** Opening GIVEN ENTRIES block **

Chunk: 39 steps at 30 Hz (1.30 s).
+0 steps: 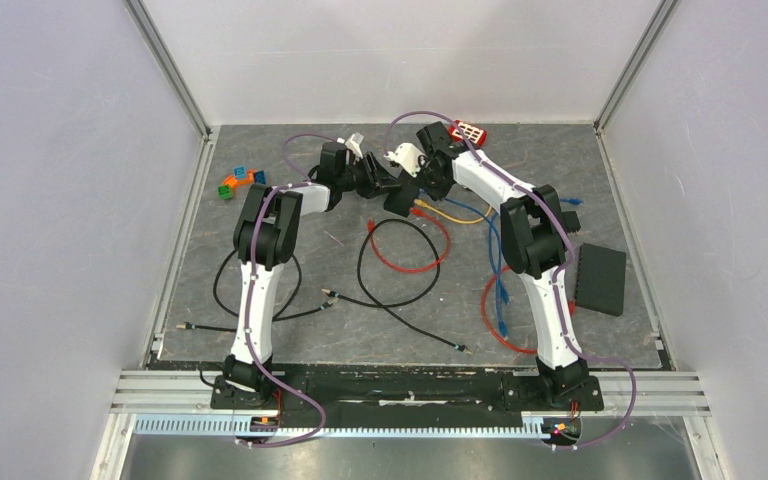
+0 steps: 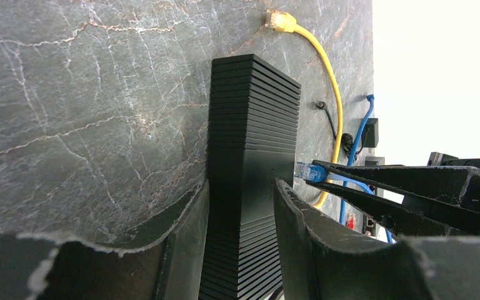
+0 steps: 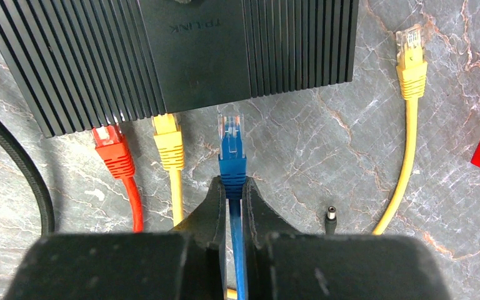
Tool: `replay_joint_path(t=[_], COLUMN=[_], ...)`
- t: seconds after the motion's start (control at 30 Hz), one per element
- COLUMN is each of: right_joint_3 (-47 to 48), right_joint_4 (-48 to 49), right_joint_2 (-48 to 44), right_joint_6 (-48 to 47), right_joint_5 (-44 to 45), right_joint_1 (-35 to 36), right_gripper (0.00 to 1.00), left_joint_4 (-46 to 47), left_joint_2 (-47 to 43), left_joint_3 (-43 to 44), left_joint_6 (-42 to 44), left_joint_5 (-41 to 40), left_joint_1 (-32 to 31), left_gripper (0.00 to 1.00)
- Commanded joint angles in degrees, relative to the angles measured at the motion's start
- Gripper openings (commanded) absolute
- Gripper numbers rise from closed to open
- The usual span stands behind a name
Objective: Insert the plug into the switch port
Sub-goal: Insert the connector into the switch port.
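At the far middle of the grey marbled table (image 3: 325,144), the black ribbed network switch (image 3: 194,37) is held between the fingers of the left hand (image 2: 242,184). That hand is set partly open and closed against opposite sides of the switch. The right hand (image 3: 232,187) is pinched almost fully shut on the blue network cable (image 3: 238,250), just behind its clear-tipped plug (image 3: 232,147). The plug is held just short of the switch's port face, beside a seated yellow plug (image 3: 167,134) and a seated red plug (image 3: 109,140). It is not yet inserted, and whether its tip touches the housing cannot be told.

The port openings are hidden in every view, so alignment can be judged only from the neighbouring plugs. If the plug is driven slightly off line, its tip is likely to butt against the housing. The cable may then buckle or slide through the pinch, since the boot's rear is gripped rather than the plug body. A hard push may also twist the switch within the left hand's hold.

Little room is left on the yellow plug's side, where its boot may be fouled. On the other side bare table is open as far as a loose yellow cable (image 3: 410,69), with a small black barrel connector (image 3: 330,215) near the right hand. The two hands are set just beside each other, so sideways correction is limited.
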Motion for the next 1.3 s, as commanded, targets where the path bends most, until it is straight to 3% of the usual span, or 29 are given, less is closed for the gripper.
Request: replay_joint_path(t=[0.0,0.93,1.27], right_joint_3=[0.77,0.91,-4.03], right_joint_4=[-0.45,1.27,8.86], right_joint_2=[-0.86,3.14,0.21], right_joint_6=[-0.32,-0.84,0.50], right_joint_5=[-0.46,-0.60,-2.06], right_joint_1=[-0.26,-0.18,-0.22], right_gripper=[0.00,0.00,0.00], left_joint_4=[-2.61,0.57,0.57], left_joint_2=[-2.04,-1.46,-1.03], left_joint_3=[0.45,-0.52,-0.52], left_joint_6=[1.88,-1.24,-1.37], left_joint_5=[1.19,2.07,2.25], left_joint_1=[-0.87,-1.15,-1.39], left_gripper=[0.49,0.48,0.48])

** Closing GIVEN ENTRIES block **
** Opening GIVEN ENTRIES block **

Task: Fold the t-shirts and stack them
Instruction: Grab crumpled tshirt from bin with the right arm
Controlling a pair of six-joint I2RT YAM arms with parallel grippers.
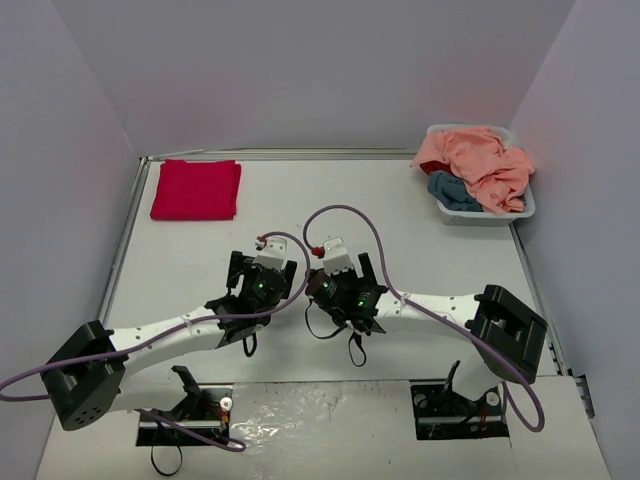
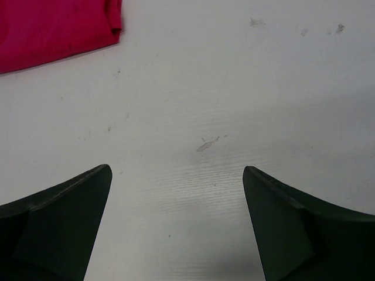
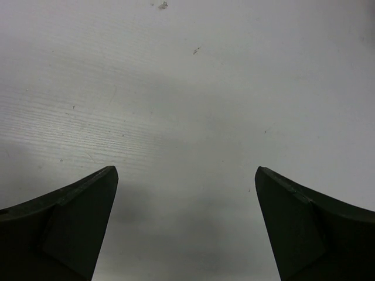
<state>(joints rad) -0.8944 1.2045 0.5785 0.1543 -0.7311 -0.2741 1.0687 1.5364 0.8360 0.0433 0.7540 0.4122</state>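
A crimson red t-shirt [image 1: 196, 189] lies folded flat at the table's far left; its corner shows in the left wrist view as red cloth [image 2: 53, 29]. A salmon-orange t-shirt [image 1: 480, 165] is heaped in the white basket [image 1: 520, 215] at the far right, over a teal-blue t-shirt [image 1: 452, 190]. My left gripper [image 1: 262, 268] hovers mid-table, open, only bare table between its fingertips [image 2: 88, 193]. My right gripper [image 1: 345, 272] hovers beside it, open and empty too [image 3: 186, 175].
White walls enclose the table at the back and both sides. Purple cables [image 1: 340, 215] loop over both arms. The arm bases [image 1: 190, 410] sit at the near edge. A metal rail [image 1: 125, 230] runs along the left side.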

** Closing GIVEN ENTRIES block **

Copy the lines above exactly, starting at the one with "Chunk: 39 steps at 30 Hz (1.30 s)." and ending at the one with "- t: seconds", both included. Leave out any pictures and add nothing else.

Chunk: 39 steps at 30 Hz (1.30 s).
+0 steps: 
+0 steps: 
+0 steps: 
Tool: `replay_joint_path(t=[_], COLUMN=[_], ...)`
- t: seconds after the motion's start (control at 30 Hz), one per element

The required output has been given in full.